Few artists can claim a bloodline as potent as the one running through Brianna Harness. But country fans be warned, this 20-year-old newcomer has inherited the same independent spirit as her great grandparents, Jessi Colter and Waylon Jennings.
The daughter of indie rapper Struggle Jennings and granddaughter of Jenni Eddy Jennings — who was born to Colter and the country star’s previous husband, rock legend Duane Eddy, but raised by Jennings as his own — Harness has nodded to her country roots on her 2020 album, Welcome to My Nightmare. The set includes a breathtaking cover of Colter’s “The Canyon,” full of family pride and showcasing an evocative voice that’s worth keeping track of. But for now, that’s about as far as she intends to go down the country road, Harness tells Sounds Like Nashville, as this Nashville native refuses to be boxed in.
Of course, that’s the same impulse that made her great-grandparents leaders of country’s Outlaw movement in the 1970s, now reborn for the 21st century.
“Ohhh yeah. I think it can be a blessing and a curse at the same time,” she says of her tendency to zig when others zag. “I get a lot of shit for always wanting to do things my way, but I have that instinct. I want to do things the way that will make me happy, not others. Regardless of who that is.”
Speaking by phone in December, Brianna Harness says the pressure on her to “go country” was pretty high after her 2019 EP debut, Sunny Days, which she says turned out country almost by accident. But since then she’s gone through a period of self discovery, growing into adulthood and living on her own for the first time. So when it came time for her first full-length album, Harness had no interest in being labeled a country singer — that road would be too easy, and too expected. Instead, Welcome to My Nightmare lands outside the bounds of even contemporary country, creating a sound she calls “alternative blues” that mixes haunting vocals and soul-baring lyrics with modern production. But even so, she couldn’t resist covering “The Canyon.”
First recorded for Colter’s 2006 album, Out of the Ashes, the stirring ballad is a deeply personal reflection on the sometimes-turbulent relationship she and Jennings shared for decades. It was often my-way-or-the-highway for the pugnacious Jennings, Harness explains, but their love was built on solid bedrock. And Harness has learned much of that love by making the song her own.
“There is a lot to pick from, but this one was just really heartfelt and emotional,” she says about choosing which of Colter’s tracks to cover. “Every time she performs this song she damn near cries. It’s beautiful and it matches my attitude about a lot of things. … She’s basically saying she tried to give everything she could, and now it’s just like ‘Take it and go, I don’t care any more. You can have it all. Whatever.’”
Colter’s original featured just her voice and a piano melody, but Harness has reimagined it slightly, opting for an acoustic guitar backing.

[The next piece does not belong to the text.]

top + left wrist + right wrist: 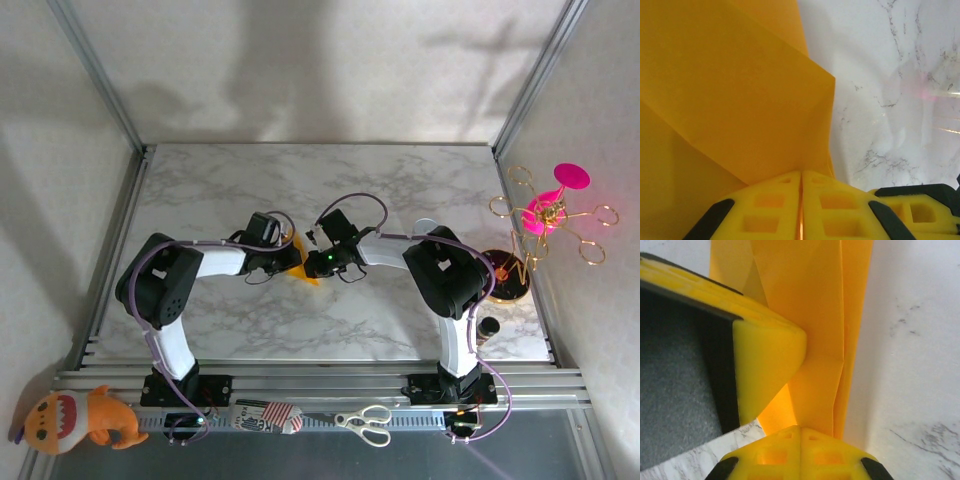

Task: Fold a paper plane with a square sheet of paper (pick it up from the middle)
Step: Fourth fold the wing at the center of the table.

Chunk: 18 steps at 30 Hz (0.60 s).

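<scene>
The square sheet of paper [309,276] is orange-yellow and folded into several layers, held just above the marble table [420,190] near its middle. In the top view only a small orange corner of it shows between the two wrists. My left gripper [291,259] is shut on one edge of the paper [740,90], its yellow fingertips [785,200] pressed together over it. My right gripper [316,263] is shut on the lower edge of the layered paper [815,315]. The left gripper's finger [767,355] sits against the paper close to my right gripper [800,428]. I cannot tell whether it has the paper plane's shape.
A gold wire stand with a pink disc [548,212] and a round dark base [506,277] stand at the right edge, with a small dark bottle [487,328] nearer. Scissors [365,423], a striped item [266,416] and an orange plush toy [80,418] lie on the front rail.
</scene>
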Available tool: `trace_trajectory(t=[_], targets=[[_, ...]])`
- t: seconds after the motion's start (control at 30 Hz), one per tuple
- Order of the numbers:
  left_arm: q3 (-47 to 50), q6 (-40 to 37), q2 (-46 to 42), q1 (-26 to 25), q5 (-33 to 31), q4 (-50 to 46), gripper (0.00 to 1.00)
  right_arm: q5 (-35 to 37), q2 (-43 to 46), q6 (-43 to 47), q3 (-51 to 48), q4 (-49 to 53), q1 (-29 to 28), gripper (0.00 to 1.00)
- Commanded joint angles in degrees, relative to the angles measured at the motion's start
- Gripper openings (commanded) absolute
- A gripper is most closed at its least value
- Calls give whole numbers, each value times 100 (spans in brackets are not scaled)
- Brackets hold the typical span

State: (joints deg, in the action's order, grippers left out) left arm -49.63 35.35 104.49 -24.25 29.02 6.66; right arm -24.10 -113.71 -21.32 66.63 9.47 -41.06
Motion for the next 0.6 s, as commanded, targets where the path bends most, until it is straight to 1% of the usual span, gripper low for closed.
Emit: trace_trajectory(t=[0.0, 0.2, 0.33, 0.57], targets=[[-221, -394, 213, 358, -441, -451, 10, 688, -225, 186, -425, 1075, -34, 6], [-660, -688, 625, 925, -351, -723, 10, 790, -222, 206, -627, 1093, -36, 6], [-856, -833, 711, 1290, -481, -821, 11, 888, -228, 108, -682, 1072, -42, 6], [-1069, -956, 843, 1830, -445, -841, 11, 884, -196, -38, -930, 944, -75, 6]])
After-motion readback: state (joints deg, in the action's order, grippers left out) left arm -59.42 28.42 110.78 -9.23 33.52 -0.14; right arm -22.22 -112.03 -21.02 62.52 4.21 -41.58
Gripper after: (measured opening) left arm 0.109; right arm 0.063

Her voice rises and falls with the song’s weary romantic contours, adding new depth to a love story most fans never truly understood. Jennings passed away in 2002, and Colter is now 77 years old.

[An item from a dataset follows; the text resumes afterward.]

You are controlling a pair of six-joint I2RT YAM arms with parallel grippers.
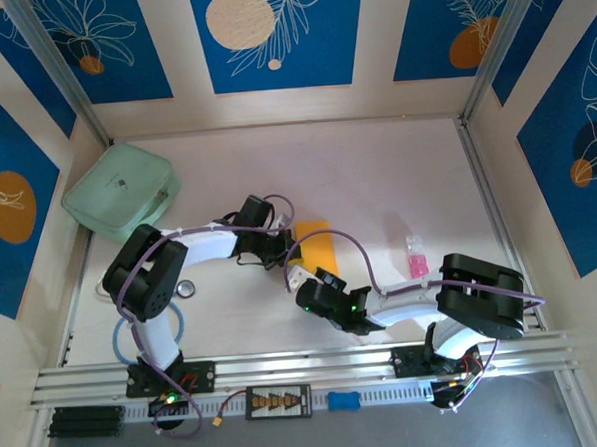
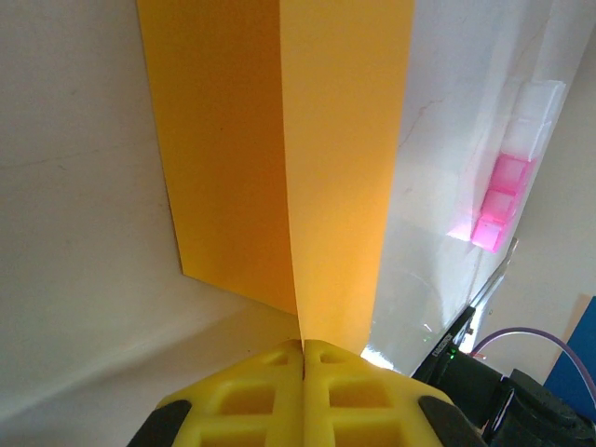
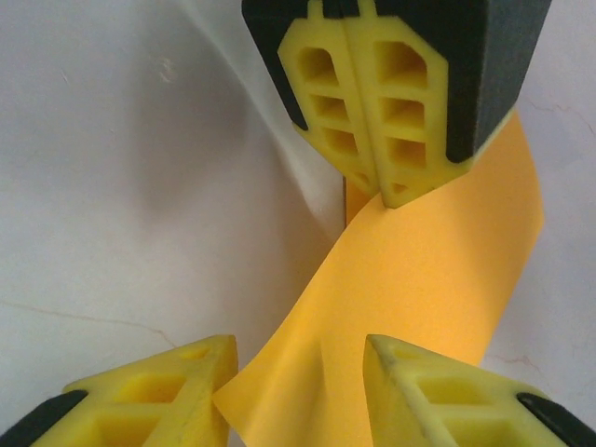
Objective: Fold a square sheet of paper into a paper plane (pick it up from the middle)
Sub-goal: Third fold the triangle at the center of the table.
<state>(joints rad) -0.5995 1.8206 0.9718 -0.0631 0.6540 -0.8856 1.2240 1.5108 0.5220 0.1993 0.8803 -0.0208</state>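
left gripper [image 2: 303, 346] clamped on the square sheet of paper [image 2: 279, 140], over centre of table [image 1: 396, 168] | sheet's long axis ran toward right gripper [image 3: 298, 352] | right's fingers spread, straddling free end

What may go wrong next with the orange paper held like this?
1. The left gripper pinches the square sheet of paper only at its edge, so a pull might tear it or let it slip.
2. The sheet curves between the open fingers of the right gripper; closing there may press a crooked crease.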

“For me it helps show how strong her love for him was,” she explains. “She loved him so much even with all his rambling ways and all the shit he put her through, he was still her number one. She stuck through everything all the way to the end. And I took a little different approach to it, but the sentiment is the same.”
Harness goes on to say she believes Colter has been overlooked by country fans for too long, who often saw her only as Jennings’ wife. Her own songwriting catalog is much deeper than “The Canyon,” as it were, and she hopes the cover will inspire others to venture into it. Meanwhile, the rest of Welcome to My Nightmare introduces fans to a new artist with a sense of musical self-determination all her own. It may not be country through and through, but you can definitely hear the outlaw spirit.

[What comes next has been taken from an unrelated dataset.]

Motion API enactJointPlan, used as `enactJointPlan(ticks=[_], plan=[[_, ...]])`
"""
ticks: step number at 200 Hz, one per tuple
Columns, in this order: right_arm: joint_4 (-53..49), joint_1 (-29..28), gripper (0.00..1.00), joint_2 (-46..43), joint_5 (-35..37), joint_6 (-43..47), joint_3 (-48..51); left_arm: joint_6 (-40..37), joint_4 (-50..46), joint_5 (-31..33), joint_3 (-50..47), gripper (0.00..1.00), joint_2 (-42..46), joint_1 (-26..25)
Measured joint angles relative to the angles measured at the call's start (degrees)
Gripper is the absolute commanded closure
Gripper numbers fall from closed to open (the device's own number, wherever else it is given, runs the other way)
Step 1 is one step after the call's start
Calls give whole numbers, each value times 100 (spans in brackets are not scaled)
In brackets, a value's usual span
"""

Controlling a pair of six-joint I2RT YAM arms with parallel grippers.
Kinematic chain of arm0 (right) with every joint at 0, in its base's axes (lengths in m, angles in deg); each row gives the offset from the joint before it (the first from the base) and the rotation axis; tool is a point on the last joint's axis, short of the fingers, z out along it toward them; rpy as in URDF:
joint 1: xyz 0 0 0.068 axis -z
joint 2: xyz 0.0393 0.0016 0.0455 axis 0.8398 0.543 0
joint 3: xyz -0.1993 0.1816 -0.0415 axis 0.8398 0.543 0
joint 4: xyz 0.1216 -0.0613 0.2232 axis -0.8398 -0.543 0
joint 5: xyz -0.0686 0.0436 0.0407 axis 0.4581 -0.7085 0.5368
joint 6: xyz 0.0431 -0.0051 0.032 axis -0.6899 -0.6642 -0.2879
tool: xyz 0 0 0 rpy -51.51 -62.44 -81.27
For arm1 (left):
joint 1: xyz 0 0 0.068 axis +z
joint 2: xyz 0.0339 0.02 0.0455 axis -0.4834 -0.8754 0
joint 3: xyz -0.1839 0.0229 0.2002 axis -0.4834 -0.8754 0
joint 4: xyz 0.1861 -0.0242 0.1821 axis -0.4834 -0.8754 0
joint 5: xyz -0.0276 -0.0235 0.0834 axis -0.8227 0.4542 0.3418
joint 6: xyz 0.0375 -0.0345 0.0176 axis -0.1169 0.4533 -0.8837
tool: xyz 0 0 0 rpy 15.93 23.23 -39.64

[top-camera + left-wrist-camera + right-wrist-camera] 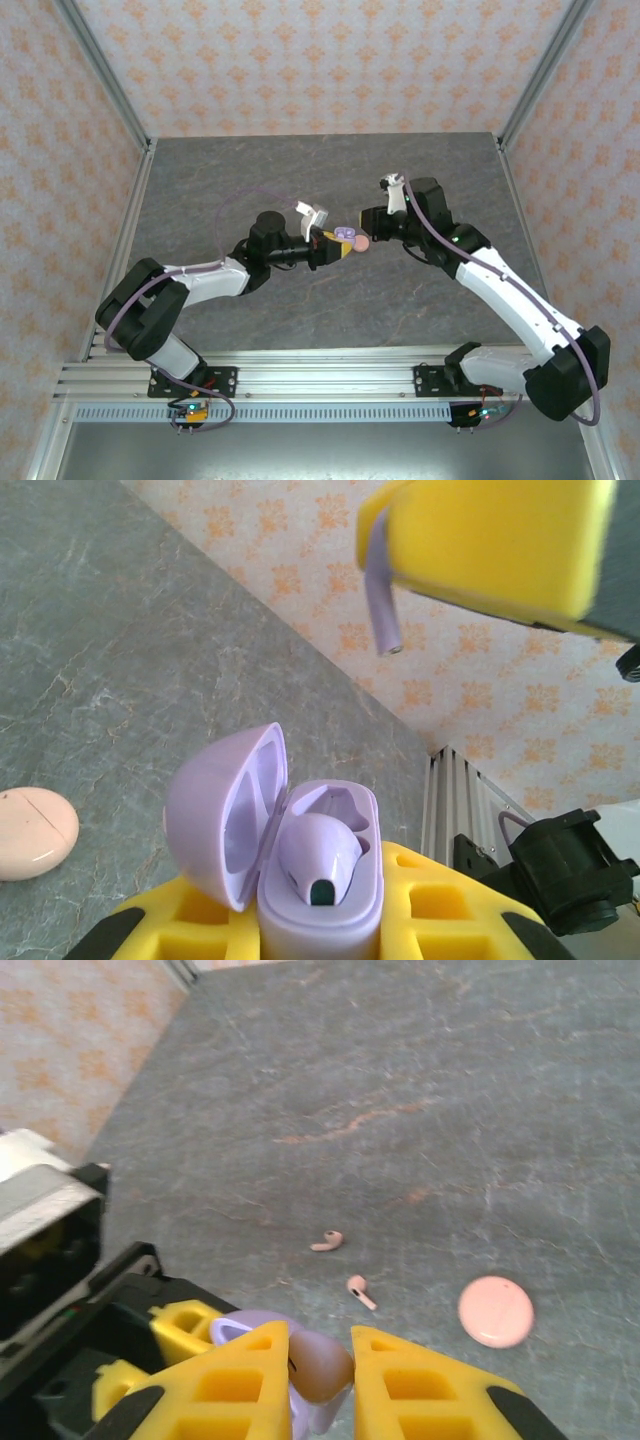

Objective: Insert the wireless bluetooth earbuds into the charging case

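My left pincer point(320, 935) is clamped shut on the open lilac charging case point(290, 860), with the lid tipped to the left. One lilac earbud point(318, 855) sits in its well. My right pincer point(320, 1375) is pinched on the second lilac earbud point(383, 595), stem down, above the case rim and clear of it. On the grey table point(300, 170) a pale pink earbud point(327, 1242) lies near another pink earbud point(360, 1291), with a closed pink case point(496, 1311) near them. There is open surface all around.
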Motion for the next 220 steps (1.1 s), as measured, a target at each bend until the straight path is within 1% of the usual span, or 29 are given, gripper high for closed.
enactJointPlan(ticks=[36, 73, 220], plan=[[94, -4, 81, -105, -319, 13, -33, -2, -52, -46, 138, 100, 50, -11], [140, -4, 80, -105, -455, 13, -33, -2, -85, -46, 254, 100, 70, -111], [140, -4, 79, -74, -647, 13, -33, 133, -225, -44, 516, 100, 72, -186]])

“I want people to take away that I am my own artist,” Brianna Harness says of her project. “Even though I have theses legend in my background who paved the way for me, I don’t feel like I have to go down that specific way they paved. I just want to be my own artist, but I also wanted to give my grandmother her props. She was such an incredible woman.”
Colter was also featured on a track called “Ace In the Hole,” which likewise included her father and grandmother, Jenni Eddy Jennings, and appeared on Harness’ EP debut, Sunny Days. Her latest single, “Cry for Help,” came out in December.